According to Gersh, every organ needs female hormones and rhythms for optimal health — the bones, muscles, ligaments, brain, heart, arteries, intestinal tract, and more. “Optimal wellbeing in a woman means having optimal hormones and natural rhythms. It is how we evolved and we must embrace and understand this if we are to have the ultimate state of health and happiness.”
Gersh admits to certain advantages to removing the period, including using a contraceptive to prevent unplanned pregnancies as well as the reduction in blood loss and lessened cramping. But, she says, “Both these issues should not be problems, but in our world of poor nutrition and high stress, poor fitness, chemical toxicants, and excessive electromagnetic radiation, many young women suffer from bad periods.” She believes that looking at what’s contributing to the stress and illness in your life could help alleviate your menstrual flow.

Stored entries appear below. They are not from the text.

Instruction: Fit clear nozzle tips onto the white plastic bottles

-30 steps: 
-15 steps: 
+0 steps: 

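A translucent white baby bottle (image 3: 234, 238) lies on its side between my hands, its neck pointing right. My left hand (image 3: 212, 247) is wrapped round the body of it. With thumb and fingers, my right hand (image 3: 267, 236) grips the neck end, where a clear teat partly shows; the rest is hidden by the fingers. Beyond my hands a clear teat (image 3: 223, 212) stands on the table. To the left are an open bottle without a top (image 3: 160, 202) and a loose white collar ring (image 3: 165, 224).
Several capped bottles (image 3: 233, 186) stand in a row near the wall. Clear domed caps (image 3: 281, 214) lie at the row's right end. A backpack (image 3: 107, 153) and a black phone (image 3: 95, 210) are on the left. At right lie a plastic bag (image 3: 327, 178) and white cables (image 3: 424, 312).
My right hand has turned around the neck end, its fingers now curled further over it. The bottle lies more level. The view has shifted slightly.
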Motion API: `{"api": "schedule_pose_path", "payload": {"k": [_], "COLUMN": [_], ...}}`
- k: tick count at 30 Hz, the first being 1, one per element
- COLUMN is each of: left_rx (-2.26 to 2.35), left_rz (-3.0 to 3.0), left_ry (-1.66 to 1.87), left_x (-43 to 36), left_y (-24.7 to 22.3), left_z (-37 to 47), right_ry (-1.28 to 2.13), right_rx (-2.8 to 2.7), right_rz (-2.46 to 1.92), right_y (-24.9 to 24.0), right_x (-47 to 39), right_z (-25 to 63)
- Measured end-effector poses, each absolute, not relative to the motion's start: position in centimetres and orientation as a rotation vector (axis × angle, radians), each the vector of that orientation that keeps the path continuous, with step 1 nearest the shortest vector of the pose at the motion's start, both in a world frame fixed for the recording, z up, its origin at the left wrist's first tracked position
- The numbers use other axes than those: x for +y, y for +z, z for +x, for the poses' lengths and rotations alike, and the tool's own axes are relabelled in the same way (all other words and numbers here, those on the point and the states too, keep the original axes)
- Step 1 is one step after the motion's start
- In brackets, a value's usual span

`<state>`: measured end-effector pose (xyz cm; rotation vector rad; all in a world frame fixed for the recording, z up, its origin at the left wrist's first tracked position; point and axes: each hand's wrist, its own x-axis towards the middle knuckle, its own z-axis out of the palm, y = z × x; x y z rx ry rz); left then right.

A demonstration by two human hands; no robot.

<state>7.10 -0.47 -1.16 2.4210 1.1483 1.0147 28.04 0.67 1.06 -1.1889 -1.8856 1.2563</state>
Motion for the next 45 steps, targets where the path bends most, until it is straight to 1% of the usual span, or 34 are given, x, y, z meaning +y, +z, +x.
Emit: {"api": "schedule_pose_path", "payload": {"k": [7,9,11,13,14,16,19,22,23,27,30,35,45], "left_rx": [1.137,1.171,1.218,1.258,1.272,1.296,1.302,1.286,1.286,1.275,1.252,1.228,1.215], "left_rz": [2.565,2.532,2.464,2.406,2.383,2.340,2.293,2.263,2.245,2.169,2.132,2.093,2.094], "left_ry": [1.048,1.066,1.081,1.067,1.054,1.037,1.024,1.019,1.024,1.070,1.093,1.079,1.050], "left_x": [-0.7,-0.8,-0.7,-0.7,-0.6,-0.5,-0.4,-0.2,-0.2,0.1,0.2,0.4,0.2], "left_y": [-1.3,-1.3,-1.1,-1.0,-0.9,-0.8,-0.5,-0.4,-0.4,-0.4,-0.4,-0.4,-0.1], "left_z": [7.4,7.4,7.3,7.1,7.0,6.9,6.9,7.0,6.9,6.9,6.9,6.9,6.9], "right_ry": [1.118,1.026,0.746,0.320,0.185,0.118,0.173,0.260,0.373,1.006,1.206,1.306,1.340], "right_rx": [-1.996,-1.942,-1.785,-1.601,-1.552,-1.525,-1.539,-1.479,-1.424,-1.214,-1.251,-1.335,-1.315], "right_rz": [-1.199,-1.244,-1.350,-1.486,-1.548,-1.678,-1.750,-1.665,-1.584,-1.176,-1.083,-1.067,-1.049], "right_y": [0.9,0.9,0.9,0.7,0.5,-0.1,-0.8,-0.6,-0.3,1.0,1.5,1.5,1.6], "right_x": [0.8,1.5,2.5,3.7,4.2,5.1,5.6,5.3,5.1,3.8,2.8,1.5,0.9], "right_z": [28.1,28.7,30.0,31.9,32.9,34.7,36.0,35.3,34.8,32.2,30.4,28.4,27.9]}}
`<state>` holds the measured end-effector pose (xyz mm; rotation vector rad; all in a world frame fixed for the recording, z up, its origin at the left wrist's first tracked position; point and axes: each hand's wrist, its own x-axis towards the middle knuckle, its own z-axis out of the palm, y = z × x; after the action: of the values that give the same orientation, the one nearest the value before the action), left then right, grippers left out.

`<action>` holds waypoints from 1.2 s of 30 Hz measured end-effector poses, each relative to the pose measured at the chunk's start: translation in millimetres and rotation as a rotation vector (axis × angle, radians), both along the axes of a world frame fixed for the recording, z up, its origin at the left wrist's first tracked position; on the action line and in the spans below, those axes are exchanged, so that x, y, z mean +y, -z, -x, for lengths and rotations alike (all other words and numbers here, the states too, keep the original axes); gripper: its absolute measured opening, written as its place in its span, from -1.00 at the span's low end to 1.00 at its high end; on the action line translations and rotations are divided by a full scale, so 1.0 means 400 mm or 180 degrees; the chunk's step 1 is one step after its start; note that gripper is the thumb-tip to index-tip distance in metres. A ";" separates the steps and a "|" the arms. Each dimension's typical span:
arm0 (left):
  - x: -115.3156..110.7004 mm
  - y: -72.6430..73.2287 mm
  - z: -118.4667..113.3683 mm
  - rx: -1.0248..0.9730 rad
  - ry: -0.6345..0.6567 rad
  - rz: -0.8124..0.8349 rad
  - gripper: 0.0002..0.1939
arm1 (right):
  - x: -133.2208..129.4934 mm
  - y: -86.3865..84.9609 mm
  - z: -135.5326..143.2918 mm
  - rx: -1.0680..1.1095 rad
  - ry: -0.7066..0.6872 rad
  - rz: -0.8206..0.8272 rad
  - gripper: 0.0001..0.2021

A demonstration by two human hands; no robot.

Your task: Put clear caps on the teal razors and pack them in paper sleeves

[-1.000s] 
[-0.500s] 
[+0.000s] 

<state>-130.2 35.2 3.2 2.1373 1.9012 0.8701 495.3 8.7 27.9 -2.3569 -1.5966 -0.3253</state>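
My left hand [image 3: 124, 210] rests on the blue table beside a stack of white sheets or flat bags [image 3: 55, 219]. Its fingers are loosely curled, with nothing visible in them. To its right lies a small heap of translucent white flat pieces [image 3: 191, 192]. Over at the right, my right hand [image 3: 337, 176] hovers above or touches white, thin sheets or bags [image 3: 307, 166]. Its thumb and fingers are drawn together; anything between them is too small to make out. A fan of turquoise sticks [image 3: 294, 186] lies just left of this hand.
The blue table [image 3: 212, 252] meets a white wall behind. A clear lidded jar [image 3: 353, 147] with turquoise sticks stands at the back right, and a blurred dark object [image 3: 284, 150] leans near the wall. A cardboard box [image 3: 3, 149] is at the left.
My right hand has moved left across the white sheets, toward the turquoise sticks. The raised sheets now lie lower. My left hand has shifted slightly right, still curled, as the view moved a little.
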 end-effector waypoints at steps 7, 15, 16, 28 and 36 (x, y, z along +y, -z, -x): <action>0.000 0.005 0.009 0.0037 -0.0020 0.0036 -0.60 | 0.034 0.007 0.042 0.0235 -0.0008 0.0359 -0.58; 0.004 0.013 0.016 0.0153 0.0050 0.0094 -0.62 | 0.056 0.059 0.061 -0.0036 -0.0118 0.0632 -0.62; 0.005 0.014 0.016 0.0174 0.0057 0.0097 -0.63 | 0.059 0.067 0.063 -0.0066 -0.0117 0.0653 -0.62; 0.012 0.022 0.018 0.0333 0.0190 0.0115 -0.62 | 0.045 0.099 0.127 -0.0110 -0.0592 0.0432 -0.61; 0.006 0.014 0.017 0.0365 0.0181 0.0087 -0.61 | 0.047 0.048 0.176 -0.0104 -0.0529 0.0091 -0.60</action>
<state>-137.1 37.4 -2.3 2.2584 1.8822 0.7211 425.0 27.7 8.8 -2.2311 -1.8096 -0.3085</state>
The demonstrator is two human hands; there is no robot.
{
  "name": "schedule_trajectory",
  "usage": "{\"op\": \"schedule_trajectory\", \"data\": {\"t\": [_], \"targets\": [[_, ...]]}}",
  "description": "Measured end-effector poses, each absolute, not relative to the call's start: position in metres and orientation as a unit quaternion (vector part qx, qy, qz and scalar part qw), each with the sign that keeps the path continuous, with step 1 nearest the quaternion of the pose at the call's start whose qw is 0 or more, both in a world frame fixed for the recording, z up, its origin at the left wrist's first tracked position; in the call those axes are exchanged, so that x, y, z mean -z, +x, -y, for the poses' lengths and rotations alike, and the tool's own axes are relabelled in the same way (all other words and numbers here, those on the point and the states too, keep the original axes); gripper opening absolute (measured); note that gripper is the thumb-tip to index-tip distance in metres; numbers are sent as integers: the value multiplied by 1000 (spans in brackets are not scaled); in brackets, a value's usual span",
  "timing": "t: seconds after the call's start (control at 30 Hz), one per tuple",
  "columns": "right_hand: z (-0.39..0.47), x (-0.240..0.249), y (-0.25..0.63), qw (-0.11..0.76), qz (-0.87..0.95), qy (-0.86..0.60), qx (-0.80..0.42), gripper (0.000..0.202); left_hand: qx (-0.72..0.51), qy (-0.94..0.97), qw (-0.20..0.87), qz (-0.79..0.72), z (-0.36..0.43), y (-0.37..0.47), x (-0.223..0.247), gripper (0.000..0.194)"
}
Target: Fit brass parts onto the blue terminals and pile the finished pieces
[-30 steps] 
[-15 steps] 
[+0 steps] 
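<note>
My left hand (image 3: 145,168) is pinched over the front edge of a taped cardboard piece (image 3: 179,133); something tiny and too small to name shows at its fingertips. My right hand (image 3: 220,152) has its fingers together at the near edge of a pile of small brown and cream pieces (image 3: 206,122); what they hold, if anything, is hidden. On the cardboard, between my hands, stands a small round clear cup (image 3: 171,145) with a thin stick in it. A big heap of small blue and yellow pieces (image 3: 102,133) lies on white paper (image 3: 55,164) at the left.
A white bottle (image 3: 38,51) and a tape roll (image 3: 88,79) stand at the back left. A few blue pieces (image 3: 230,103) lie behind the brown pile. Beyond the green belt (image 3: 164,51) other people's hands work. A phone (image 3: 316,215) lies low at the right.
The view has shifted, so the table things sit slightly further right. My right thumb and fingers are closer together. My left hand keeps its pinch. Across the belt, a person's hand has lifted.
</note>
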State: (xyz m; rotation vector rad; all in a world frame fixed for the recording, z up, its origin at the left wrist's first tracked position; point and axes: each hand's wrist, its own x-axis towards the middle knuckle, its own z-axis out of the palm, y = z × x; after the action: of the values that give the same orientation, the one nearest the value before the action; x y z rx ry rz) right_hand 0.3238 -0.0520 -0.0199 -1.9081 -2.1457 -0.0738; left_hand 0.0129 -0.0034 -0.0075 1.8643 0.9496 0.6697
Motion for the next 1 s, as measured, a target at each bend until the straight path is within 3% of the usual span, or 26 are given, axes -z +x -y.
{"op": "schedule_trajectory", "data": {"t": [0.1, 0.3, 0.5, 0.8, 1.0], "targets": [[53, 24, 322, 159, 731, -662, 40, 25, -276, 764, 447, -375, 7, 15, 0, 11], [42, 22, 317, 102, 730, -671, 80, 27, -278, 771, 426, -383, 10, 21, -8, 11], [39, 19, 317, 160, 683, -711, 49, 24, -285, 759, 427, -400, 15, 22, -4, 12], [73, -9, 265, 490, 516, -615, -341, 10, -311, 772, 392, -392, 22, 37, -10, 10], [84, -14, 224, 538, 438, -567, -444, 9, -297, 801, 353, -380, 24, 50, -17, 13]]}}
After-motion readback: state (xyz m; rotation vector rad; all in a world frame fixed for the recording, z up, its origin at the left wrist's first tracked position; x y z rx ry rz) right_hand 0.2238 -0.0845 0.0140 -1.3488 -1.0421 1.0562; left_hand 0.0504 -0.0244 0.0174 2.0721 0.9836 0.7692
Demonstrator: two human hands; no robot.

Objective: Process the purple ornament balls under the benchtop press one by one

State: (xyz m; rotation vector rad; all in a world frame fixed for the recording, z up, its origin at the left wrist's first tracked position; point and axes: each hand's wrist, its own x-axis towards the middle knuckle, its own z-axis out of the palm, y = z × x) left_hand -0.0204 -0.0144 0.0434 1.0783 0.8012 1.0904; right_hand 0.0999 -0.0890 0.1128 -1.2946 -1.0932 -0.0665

While Martin doesn’t believe there’s anything medically wrong with stopping one’s period, she does point out some potential downsides to doing it. “Some women are just reassured by having a monthly bleed. Seeing red once per month is physical proof that they didn’t get pregnant this month and it provides a sense of relief,” she says. For some who stay on continuous hormonal birth control, this can lead to irregular spotting, “which can obviously be annoying since you can’t always predict when it is going to happen. Finally, some women tell me they just feel more womanly when they have their period, and I am more than happy to make sure it continues to show up every month.”
In short, if you want to stop your period — it’s your body. If it feels right to do so, consult with your physician. And if not? Then you might want to schedule your next beach vacay around Aunt Flo.